In the early 1970’s, an expedition to map an undiscovered island in the Pacific makes a startling discovery: a lost world of megafauna ruled over by the mighty Kong. But is he a tyrant or a protector?
Although set in the same fictional universe as 2014’s “Godzilla”, there’s a lightness of touch here that keeps things playful without sacrificing the spectacle or adventure. The cast are clearly having great fun, with Samuel L Jackson and John Goodman particularly enjoying themselves. There’s a sly knowingness to the script which, while relishing its seventies setting, isn’t above peppering in some pop culture references and modern day political satire. Even John C Reilly’s character – who felt a bit awkward and out of place in the trailers – fits in perfectly with the film’s mix of camp comedy and outrageous action. Hiddleston doesn’t do his leading man credentials any harm as dashing jungle tracker James Conrad although he’s more convincing in his swarthy introduction scene than later once he’s had a shave and smartened himself up a bit.
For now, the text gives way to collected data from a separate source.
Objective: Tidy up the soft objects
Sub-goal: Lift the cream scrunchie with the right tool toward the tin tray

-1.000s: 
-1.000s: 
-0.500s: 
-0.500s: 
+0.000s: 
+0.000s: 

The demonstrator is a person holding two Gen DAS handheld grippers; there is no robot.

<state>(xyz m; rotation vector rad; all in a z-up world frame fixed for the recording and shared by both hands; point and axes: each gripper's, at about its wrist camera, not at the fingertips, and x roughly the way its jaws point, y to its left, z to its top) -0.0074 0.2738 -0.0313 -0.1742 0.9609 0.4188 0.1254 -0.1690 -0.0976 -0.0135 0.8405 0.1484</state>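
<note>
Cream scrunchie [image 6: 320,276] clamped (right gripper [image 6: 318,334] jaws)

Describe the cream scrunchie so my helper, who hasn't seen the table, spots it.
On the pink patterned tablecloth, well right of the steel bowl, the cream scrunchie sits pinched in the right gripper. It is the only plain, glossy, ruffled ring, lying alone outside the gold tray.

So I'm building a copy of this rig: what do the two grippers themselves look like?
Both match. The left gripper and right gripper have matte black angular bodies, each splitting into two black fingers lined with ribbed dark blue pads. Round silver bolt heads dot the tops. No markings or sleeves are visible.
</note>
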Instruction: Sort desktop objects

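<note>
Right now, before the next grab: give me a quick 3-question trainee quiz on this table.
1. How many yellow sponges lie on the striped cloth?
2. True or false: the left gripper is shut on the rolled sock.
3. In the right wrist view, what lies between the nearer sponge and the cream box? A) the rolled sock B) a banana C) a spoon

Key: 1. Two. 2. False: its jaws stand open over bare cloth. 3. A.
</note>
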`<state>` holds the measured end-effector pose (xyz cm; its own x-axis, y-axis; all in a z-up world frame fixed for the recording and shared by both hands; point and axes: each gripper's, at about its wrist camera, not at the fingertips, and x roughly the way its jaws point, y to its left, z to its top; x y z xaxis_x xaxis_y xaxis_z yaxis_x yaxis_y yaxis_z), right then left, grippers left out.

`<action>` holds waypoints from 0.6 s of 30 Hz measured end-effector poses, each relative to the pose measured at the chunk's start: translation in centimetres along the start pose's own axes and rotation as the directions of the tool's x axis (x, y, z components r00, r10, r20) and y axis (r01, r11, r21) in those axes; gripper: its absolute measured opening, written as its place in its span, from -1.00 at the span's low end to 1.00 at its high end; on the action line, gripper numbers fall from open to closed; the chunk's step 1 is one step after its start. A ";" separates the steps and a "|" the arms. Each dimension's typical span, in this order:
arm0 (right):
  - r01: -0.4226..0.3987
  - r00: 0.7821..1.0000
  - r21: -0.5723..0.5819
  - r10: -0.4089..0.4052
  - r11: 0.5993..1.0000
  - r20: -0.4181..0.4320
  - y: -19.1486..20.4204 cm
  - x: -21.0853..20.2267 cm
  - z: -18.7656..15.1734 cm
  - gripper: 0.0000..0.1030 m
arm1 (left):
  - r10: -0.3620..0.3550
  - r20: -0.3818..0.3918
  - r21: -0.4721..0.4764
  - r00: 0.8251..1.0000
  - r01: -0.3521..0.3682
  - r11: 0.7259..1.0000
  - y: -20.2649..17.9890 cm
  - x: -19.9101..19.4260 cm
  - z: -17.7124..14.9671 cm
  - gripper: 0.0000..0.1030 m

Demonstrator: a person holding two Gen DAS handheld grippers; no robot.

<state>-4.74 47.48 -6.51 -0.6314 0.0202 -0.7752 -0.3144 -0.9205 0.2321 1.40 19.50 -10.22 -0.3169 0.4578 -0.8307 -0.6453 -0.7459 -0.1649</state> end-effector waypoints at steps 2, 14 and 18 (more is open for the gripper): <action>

Despite the star-studded cast, it’s the creatures and effects which are the real draw here. Kong himself – performed by Terry Notary – is magnificent and the action sequences and creature designs are spectacular.
With a post-credits scene which hints at the presence of other Massive Unidentified Terrestrial Organisms, “Kong: Skull Island” isn’t just the most fun I’ve had in the cinema so far this year, it’s a promise for more Monster mash-ups to come.